Voyage au bout de la nuit
Céline – Françoise Petit – Jean-François Balmer

« La vie, c’est ça, un bout de lumière qui finit dans la nuit. »

Voyage au bout de la nuit    
Jeu 23 Jan
Ven 24 Jan
19h30
20h30
Théâtre
Grande salle
1h35

Les années 30. Le monde sombre à nouveau dans une brutalité et une obscurité sans espoir. Cette nuit trouve son écrivain, qui a travaillé cinq années durant à un gros roman, « une manière de symphonie littéraire émotive », comme le décrit son auteur. Seul en scène, dominé par un ciel peint menaçant, Jean-François Balmer, magnifique interprète de Bardamu, trace son chemin dans un périple où chaque mot nous entraîne un peu plus dans l’obscurité et la tension. Voyage au bout de la nuit, adapté pour les besoins de la représentation, est sans doute ce que Céline a écrit de plus beau.

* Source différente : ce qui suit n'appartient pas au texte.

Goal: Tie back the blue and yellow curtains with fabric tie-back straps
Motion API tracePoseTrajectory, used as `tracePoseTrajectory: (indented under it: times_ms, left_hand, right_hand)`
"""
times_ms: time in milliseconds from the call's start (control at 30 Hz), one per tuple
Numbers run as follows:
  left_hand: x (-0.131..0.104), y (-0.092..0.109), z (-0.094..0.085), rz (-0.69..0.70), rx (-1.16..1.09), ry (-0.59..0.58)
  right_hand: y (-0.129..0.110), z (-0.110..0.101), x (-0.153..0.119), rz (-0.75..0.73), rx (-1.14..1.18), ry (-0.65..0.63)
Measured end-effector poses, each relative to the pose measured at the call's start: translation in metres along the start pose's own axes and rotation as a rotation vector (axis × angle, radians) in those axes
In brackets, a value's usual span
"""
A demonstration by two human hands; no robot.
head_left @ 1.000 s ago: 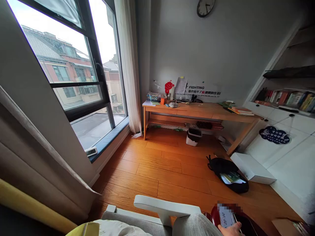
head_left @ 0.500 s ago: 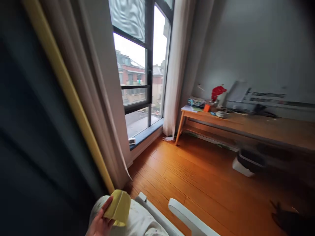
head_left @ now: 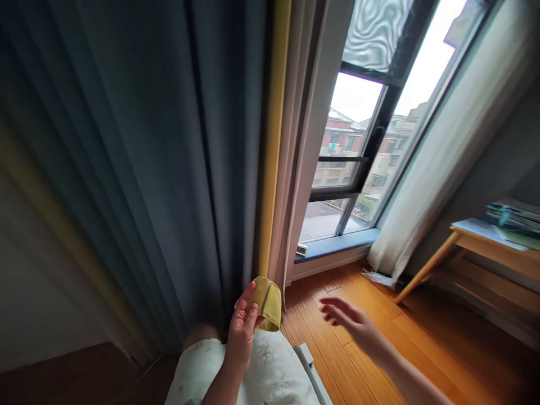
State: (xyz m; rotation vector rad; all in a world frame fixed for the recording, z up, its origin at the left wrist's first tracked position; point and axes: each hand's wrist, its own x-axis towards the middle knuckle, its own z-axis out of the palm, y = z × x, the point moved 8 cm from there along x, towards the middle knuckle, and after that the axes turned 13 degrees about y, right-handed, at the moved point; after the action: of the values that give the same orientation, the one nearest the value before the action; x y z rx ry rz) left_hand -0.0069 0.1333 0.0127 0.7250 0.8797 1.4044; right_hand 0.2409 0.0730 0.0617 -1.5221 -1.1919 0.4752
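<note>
A: What is held in the left hand (head_left: 243, 320)?

B: A small, curved, yellow-green piece (head_left: 270, 304) with a dark line across it. It is pinched in the grip between thumb and fingers, just above the pale, patterned clothing (head_left: 274, 371) on the lap. Its material cannot be told for certain.

A: And by the right hand (head_left: 343, 315)?

B: Nothing is held. Its grip is left open, fingers loosely bent, above the orange-brown wooden floor (head_left: 314, 329), well apart from the piece.

A: What is seen around them?

B: The view is filled at left by a long, dark blue curtain (head_left: 169, 140); a light wooden table (head_left: 498, 243) is partly shown at right.
</note>
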Motion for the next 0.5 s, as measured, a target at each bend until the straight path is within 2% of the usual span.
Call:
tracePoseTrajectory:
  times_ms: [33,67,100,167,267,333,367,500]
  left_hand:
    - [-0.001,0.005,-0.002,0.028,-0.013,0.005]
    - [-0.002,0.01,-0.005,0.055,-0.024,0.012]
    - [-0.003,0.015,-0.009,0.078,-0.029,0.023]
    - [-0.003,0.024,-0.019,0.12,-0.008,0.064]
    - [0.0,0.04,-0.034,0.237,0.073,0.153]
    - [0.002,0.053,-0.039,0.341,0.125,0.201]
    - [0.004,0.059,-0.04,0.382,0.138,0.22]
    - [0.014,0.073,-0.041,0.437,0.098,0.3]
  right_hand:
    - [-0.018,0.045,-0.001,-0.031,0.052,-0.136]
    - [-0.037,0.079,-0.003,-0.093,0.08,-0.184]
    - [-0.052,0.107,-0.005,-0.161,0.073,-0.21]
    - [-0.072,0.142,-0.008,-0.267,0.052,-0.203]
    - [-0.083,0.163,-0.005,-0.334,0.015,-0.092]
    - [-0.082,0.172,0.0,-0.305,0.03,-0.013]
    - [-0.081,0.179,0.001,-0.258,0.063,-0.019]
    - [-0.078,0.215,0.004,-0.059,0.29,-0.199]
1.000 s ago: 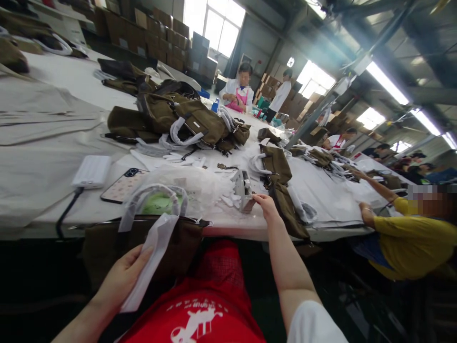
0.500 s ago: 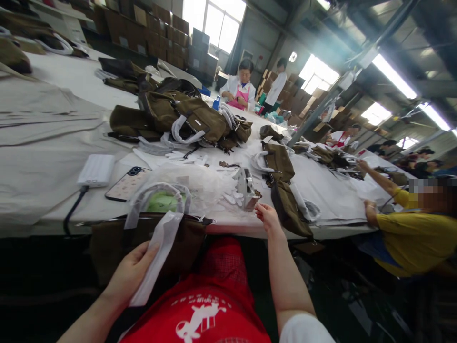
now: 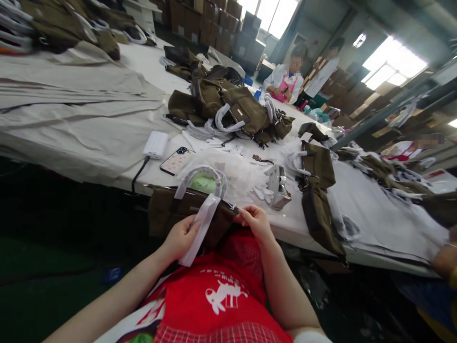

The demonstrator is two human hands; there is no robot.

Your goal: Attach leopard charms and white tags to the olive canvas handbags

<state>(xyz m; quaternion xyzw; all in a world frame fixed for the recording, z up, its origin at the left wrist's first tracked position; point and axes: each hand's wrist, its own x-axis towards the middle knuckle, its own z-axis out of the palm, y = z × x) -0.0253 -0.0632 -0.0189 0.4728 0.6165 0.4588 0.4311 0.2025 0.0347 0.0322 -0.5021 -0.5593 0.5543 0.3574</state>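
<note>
A brown-green handbag (image 3: 167, 209) with plastic-wrapped handles leans against the table's front edge in front of me. My left hand (image 3: 185, 236) is closed, thumb and fingers, on a flat white wrapped strip (image 3: 203, 228) hanging over the bag's front. At the bag's right end, my right hand (image 3: 252, 219) pinches beside the dark zipper end (image 3: 233, 208). Its fingertips partly hide what they hold there. A green wrapped bundle (image 3: 203, 183) shows behind the handles. Just past my right hand stands a small metal dispenser (image 3: 278, 188).
A phone (image 3: 176, 158) and a white power bank (image 3: 156, 144) with a black cable lie left. Several similar bags (image 3: 250, 109) are piled behind; more bags (image 3: 319, 166) hang over the edge at right. White gloves (image 3: 263, 190) lie near the dispenser. Other people work farther back.
My right hand has moved left from beside the metal dispenser to the bag's zipper end. My left hand keeps hold of the white strip. The whole view has turned right.
</note>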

Jean-François Balmer suit, pas à pas, le trajet d’un homme, marqué à jamais par la guerre de 14-18, que la vie conduira de l’Afrique à New York pour s’échouer dans les nuits blafardes d’une banlieue parisienne où il officiera comme médecin philanthrope au service des miséreux. Il en résulte un spectacle puissant, impressionnant de justesse et d’émotion.

Production Les Gémeaux, Scène nationale, Sceaux / le Théâtre de l’œuvre, Paris.

d’après l’œuvre de LOUIS-FERDINAND CÉLINE – Éditions Gallimard 1952 / adaptation NICOLAS MASSADAU / mise en scène, scénographie FRANÇOISE PETIT / images TRISTAN SEBENNE / lumière NATHALIE BRUN / son THIBAULT HÉDOUIN / avec JEAN-FRANÇOIS BALMER


Louis-Ferdinand Céline 
Né en 1894, Céline passe son enfance dans les quartiers populaires de Paris. Engagé dans un régiment de cuirassiers, il a 20 ans lorsque la guerre éclate ; blessé, démobilisé puis affecté au Consulat général de France à Londres. Il travaille au Cameroun et voyage pour la fondation Rockefeller avant de reprendre ses études de médecine. Il sera médecin en Amérique du Nord, en Afrique et en Europe avant d’ouvrir son cabinet à Clichy. Son premier roman Voyage au bout de la nuit est publié en 1932. Controversé et condamné, en raison de ses pamphlets antisémites, Céline est considéré, en tant qu’écrivain, comme l’un des plus grands novateurs de la littérature française du XXe siècle, empruntant à l’argot pour s’approcher de l’émotion immédiate du langage parlé. 

Balmer empoigne Céline avec une étonnante puissance musclée et souffrante. Un grand moment.